A low beam emerged down the hall—it wasn’t actually a hall, it was more like a tunnel—and just after it was a proper door. Low, but proper.

“There, Charlotte, it’s just ahead.” But at least he forgot for a moment about delivering her like a package, to who knew what sort of place, and rushing off.

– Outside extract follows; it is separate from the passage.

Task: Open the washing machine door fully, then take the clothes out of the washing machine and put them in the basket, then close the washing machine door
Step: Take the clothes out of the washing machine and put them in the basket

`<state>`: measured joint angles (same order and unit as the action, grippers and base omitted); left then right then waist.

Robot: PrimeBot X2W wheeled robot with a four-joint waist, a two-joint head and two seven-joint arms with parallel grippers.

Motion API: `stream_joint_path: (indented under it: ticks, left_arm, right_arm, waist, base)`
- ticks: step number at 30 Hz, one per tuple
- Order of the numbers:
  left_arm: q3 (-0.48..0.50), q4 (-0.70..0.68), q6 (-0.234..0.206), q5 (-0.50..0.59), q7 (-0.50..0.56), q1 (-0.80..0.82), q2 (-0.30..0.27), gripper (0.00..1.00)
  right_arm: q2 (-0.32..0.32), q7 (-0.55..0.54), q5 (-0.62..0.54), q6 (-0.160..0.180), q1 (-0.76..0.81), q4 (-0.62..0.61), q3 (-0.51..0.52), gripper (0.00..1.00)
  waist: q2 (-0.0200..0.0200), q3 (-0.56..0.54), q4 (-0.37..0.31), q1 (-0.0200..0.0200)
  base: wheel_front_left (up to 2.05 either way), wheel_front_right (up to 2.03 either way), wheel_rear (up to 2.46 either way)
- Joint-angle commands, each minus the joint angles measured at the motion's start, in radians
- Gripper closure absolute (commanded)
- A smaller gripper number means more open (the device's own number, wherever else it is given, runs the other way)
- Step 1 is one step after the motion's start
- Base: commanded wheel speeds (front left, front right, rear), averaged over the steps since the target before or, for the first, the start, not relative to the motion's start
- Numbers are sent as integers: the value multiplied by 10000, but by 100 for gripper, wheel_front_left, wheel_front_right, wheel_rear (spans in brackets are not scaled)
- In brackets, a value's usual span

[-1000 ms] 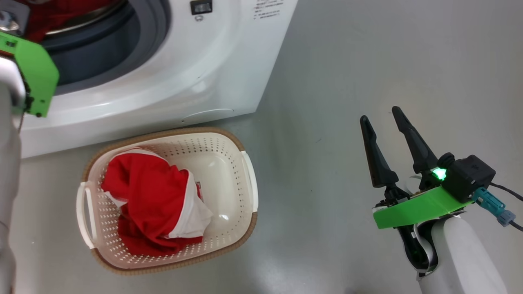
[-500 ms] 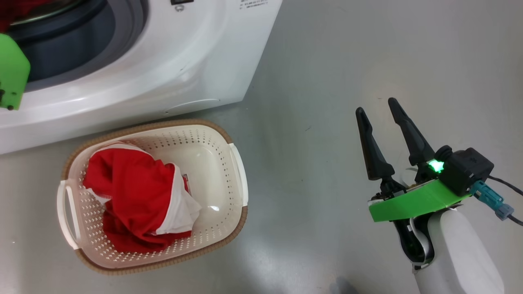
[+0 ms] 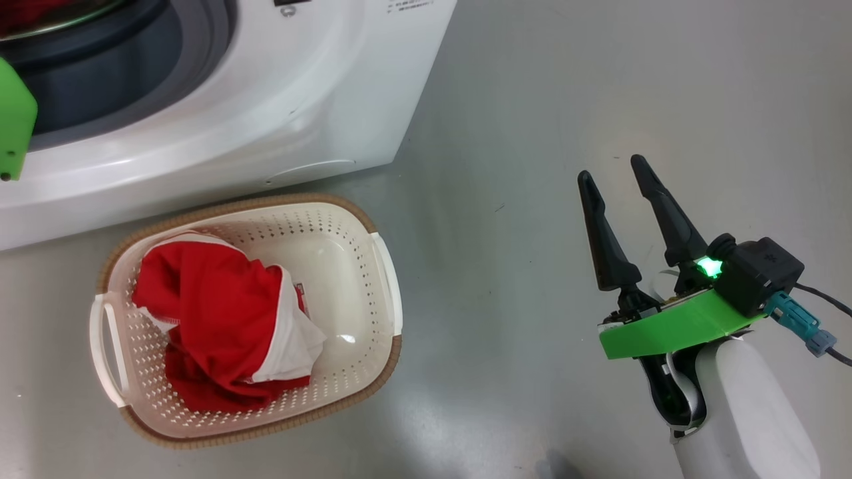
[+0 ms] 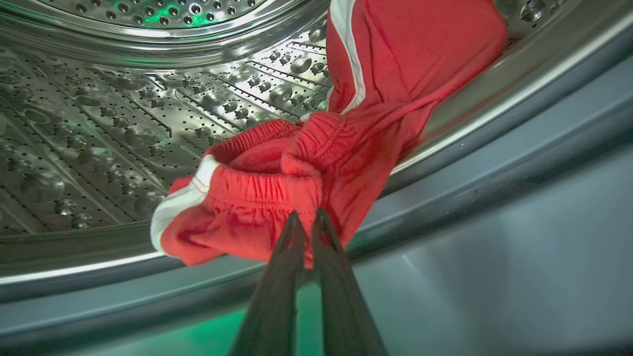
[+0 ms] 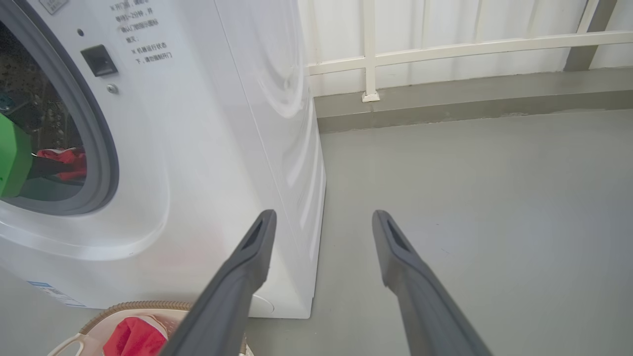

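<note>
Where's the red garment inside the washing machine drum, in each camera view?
Head view: red garment, top left corner, inside the washing machine.
Left wrist view: garment at centre, pinched by the left gripper.
Right wrist view: garment at far left, mid-height.
Shared landmark: grey gasket around it.

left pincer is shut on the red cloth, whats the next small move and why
Probably draw the left pincer back out of the drum: it is shut on the red garment at the drum's lip, and the basket sits on the floor before the washing machine.
</note>
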<state>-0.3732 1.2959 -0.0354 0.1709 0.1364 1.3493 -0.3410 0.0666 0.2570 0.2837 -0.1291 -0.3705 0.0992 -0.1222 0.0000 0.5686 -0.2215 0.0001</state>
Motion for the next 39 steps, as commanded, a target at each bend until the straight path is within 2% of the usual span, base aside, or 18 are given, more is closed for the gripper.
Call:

He stopped and turned around. “I want to kiss you,” he said.

“Is it allowed, or must it only happen in private rooms?”

“Oh, it’s absolutely forbidden, anywhere but in the rooms,” he said.

“Then that’s why you didn’t before, when I was bathing.”

“Mrs. Petty was there.”

“Before she came in.”

“I had to tell you about the woman from your town.”

“I shouldn’t like you to break rules.”

“Charlotte, there aren’t rules like that. I was teasing. You looked so very grim.”

“I’m not grim,” she said. In what position exactly had Hays been, at the edge of the square, behind the tree?

She pictured it all over again, as if it were a painting she’d looked at a hundred times. The snow, the tree, the shuttered-up houses, the nearby uncle laid out for his wake, the silence, her horses in front of her, with their heads up high, snorting and glowing and happy. The gray winter light. The heaped-up banks of the square.